Write out exactly, please, every line from the beginning of the entries to the line holding "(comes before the", and no pictures.

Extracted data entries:

_____

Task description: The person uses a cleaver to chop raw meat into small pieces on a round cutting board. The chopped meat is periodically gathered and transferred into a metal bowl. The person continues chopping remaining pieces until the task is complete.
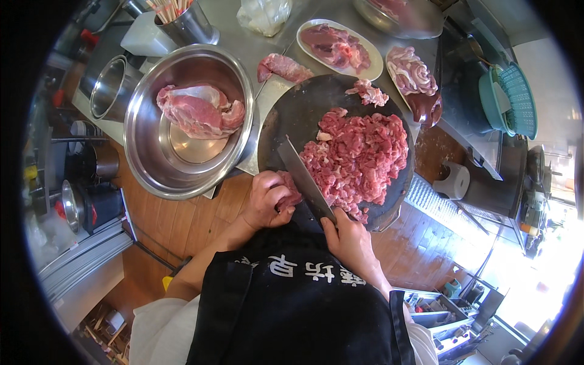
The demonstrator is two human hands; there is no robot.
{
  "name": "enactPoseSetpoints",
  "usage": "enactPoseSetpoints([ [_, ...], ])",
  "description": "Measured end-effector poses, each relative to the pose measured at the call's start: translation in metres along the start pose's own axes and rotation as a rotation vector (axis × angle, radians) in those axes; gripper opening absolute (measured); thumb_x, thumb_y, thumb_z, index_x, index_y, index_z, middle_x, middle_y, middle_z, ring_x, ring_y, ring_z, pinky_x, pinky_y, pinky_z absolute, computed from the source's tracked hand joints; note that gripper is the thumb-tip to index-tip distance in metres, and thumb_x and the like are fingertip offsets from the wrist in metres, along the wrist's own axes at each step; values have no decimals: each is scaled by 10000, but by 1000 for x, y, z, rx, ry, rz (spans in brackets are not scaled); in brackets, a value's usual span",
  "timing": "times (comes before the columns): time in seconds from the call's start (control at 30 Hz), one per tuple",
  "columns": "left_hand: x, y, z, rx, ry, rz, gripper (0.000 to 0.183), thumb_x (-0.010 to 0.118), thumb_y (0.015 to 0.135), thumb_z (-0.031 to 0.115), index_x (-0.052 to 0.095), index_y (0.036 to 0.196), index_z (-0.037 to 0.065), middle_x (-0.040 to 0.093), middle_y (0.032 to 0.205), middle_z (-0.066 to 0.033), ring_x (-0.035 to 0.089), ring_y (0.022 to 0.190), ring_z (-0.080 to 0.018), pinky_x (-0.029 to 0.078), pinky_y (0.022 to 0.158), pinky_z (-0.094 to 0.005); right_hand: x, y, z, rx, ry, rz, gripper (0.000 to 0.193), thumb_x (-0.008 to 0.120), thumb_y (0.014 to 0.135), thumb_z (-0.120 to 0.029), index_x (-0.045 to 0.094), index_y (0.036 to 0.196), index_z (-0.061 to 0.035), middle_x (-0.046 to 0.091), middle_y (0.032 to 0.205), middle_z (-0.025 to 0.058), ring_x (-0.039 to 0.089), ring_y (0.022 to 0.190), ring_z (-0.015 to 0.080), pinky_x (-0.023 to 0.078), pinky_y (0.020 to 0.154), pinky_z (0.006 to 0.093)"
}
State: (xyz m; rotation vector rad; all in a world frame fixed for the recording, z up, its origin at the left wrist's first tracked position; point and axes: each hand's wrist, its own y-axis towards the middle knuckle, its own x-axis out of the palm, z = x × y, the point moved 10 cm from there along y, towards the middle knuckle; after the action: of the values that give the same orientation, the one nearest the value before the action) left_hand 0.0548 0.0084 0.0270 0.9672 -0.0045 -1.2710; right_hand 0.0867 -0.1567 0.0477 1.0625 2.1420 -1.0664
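On the round dark chopping block lies a wide heap of sliced raw meat. My right hand grips the handle of a cleaver, its blade slanting up and to the left along the heap's left side. Left of the blade, my left hand has its fingers curled over a piece of raw meat at the block's near left edge. A smaller clump of pale, fatty meat sits at the far side of the block.
Left of the block stands a steel basin with a large meat chunk. Behind are a meat strip, an oval plate of meat and a chopstick holder. More meat lies at the right, near a teal basket.
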Motion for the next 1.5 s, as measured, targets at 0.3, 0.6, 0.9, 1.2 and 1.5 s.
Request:
enactPoseSetpoints([
  [0.3, 0, -2, 0, -25, 91, 91, 278, 609, 825, 268, 556, 1029, 87, 529, 991, -117, 530, 891, -311, 439, 796, -425, -4, -29, 7, 43, -47, -96, 226, 531, 931, -279, 494, 909, -57, 605, 643, 234, 609, 629, 437, 478, 569, 535],
  [0.6, 1, -2, 0, -54, 128, 61, 299, 575, 853, 328, 586, 1009, 73, 541, 1007, -126, 527, 913, -308, 437, 811, -414, 10, -30, 2, 27, -146, -156, 207, 510, 941, -260, 472, 932, -56, 604, 617, 213, 618, 607, 424, 494, 553, 525],
  [0.9, 1, 2, 0, -49, 120, 71, 299, 573, 857, 338, 582, 983, 68, 532, 1002, -143, 519, 911, -324, 436, 817, -413, 18, 41, -30, -53, -80, 90, 239, 560, 914, -256, 531, 885, -20, 604, 615, 224, 609, 591, 425, 485, 556, 515],
  [1.2, 1, -6, -5, -53, 75, 99, 316, 553, 867, 362, 566, 976, 66, 520, 983, -145, 519, 871, -321, 434, 792, -412, 5, -8, -5, 26, -49, 25, 230, 527, 931, -269, 495, 902, -43, 605, 622, 222, 618, 619, 427, 496, 566, 520],
  [1.5, 1, -4, -5, -36, 88, 99, 308, 558, 855, 356, 563, 981, 75, 520, 967, -134, 523, 865, -318, 432, 788, -411, 21, 38, -22, -66, -97, 160, 256, 540, 926, -272, 505, 886, -22, 593, 588, 220, 607, 551, 415, 491, 503, 496],
])
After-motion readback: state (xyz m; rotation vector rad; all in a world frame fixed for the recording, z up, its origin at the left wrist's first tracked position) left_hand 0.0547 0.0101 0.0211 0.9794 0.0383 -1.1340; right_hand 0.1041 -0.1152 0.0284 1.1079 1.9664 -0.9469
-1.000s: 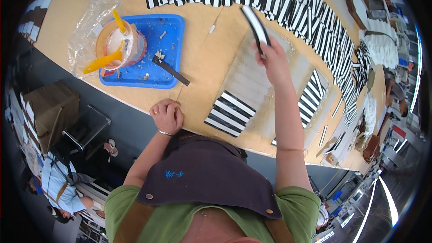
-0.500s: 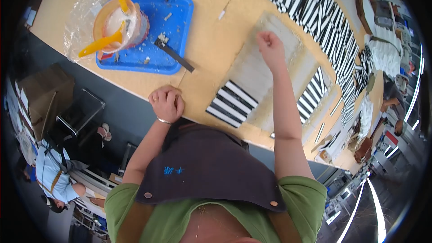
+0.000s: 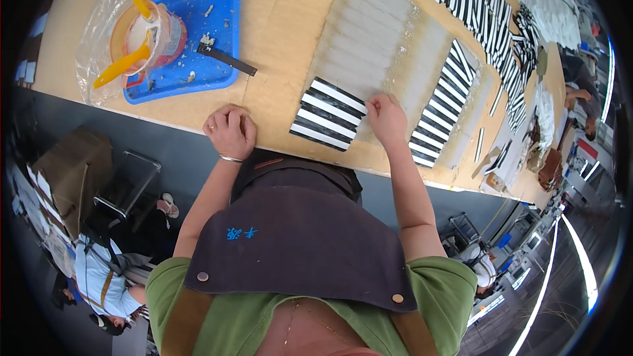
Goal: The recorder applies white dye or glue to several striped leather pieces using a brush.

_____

■ YOUR SOLUTION:
Task description: The person uses a cleaver to chop raw meat into small pieces on a round cutting board. The chopped meat is periodically gathered and transferred into a metal bowl. The person continues chopping remaining pieces until the task is complete.
The demonstrator is two human hands; there is no robot.
{
  "name": "enactPoseSetpoints",
  "usage": "enactPoseSetpoints([ [_, ...], ])",
  "description": "Measured end-effector poses, each relative to the pose measured at the call's start: translation in metres along the start pose's own axes and rotation as a rotation vector (axis × angle, radians) in those axes; gripper opening absolute (measured); thumb_x, thumb_y, thumb_z, index_x, index_y, index_z, middle_x, middle_y, middle_z, ring_x, ring_y, ring_z, pinky_x, pinky_y, pinky_z absolute, computed from the source's tracked hand joints; note that gripper is the thumb-tip to index-tip distance in metres, and thumb_x and the like are fingertip offsets from the wrist in metres, along the wrist's own axes at each step; values have no decimals: each is scaled by 10000, but by 1000 for x, y, z, rx, ry, rz (spans in brackets are not scaled); in brackets, a value's usual span",
  "timing": "times (comes before the columns): time in seconds from the call's start (control at 30 Hz), one per tuple",

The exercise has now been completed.